Sigo en plan Voltaire y me asombro de que todos permanezcan en silencio – yo incluido para no dar la nota- cuando habla del pecado original – que le va a quitar a la niña al bautizarla- y se empeña en que todos nacemos manchados y esa mancha hubo que hacerla desaparecer torturando a un hombre bueno para aplacar a ese Dios justiciero que necesitaba una reparación de la ofensa. Me voy de la iglesia, aunque permanezco en mi banco y pienso: es acojonante hasta qué punto el ser humano puede ser estúpido y tragarse ruedas de molino cuando se las repiten durante siglos una y otra vez.  

“Solo hay dos realidades infinitas, el universo y la estupidez humana, y de la primera no estoy muy seguro” (Einstein)

Me cabreo a la vuelta y juro en arameo porque veo, una y otra vez, a tipos – ni una sola mujer, es verdad- que van con la ventanilla del coche bajada y fumando en él. ¿Usted quiere tragar humo? Cierre la ventana y trágueselo todo, porque llevándola abierta tirará usted la colilla – de eso sabemos mucho los que llevamos moto- y la liará parda hasta que no cambie la ley y le den de hostias a los incendiarios en la plaza del pueblo además de meterlos en chirona. 

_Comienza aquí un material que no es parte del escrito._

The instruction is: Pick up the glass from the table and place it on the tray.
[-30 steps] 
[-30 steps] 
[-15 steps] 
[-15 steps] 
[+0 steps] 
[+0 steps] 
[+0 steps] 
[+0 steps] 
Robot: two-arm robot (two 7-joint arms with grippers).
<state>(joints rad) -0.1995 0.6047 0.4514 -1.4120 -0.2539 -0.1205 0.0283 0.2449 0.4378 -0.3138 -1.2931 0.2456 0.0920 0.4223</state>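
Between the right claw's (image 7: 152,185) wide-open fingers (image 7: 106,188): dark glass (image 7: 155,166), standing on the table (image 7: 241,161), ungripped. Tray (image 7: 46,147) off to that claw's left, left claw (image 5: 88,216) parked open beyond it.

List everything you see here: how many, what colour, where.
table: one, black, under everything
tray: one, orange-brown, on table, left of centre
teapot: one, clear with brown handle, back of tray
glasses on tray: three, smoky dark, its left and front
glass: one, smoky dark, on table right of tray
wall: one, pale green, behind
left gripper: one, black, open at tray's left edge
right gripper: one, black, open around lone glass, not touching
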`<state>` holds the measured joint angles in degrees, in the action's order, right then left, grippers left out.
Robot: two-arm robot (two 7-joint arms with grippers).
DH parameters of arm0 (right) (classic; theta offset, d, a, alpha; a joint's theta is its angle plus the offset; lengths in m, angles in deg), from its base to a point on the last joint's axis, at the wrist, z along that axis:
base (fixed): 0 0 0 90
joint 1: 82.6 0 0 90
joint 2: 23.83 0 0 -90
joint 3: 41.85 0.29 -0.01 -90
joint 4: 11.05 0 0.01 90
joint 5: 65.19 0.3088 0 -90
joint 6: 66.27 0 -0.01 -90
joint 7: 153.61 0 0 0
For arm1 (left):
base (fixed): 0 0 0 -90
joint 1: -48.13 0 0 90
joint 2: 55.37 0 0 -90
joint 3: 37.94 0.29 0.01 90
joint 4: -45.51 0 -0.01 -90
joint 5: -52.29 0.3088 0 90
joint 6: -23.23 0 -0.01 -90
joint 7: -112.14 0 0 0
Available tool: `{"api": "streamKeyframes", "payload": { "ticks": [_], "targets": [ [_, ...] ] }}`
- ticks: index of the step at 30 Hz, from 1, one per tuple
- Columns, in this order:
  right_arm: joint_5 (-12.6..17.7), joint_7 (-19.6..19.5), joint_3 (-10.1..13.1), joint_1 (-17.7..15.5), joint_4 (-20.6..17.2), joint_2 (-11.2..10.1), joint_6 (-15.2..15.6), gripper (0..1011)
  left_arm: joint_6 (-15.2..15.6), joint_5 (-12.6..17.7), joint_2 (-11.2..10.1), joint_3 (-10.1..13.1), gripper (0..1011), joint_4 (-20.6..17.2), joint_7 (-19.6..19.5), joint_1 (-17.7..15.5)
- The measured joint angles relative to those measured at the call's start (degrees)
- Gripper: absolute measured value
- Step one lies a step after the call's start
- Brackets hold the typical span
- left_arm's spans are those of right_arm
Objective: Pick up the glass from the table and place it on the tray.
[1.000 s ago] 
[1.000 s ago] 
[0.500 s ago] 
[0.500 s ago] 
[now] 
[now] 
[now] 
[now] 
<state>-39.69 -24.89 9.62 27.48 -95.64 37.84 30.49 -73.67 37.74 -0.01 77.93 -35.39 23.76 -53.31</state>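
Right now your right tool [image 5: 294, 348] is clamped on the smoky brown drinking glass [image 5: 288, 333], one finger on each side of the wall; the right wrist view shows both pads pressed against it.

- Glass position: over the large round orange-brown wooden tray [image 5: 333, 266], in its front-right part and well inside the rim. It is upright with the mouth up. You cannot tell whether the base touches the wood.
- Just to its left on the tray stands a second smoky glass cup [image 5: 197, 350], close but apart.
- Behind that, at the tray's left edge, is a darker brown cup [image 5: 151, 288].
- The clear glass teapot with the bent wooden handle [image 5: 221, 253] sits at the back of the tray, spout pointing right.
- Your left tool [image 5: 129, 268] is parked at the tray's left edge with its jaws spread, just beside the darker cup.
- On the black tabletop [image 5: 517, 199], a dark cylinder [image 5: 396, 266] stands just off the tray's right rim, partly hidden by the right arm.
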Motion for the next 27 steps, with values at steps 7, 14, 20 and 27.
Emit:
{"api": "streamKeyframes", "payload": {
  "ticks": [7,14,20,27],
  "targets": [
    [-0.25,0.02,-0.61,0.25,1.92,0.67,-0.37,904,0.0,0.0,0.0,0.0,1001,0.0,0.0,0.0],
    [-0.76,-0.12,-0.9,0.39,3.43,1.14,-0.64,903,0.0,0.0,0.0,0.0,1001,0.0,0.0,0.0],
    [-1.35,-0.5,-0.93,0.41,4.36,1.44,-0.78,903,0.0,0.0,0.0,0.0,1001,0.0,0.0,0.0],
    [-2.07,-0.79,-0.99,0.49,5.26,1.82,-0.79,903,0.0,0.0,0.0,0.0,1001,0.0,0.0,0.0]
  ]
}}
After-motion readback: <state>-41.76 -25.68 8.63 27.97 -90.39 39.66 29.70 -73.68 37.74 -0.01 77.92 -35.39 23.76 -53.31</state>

Pongo la radio para relajarme y las noticias me cabrean todavía más: Desde que los americanos salieron en desbandada de Afganistán, los talibanes se han cargado todos los derechos de las mujeres. No pueden trabajar, ni estudiar, ni salir de casa sin acompañamiento, ni vestir sin ir tapadas hasta las cejas. Una manifestación de mujeres afganas que piden “pan, trabajo y libertad”, es disuelta a tiros por los trastornados talibanes. ¿Dónde están tantas que claman por los derechos de las mujeres aquí, donde no hace falta clamar porque aquí las mujeres los tienen reconocidos? Es muy fácil ir de defensora de las libertades – y vivir del cuento- cuando esas libertades están garantizadas de sobra. Mecagoentoloquesemenea. 

Salman Rushdie – dice la radio- parece que mejora dentro de la gravedad. Puede perder un ojo, tiene tocado el hígado… pero el criminal que lo apuñaló obedeciendo a la fatwa descerebrada de un abuelo fanático y con turbante – todos los fanáticos son iguales y todos afirman estar en posesión de la verdad- se ha declarado inocente. Ya verán como termina diciendo que cumplió la voluntad de Dios. ¿De qué Dios? ¿Quién dice eso? ¿Cómo lo demuestra? Ya lo decía Einstein: “Solo hay dos realidades infinitas, el universo y la estupidez humana, y de la primera no estoy muy seguro”. ¡Señor, llévame pronto!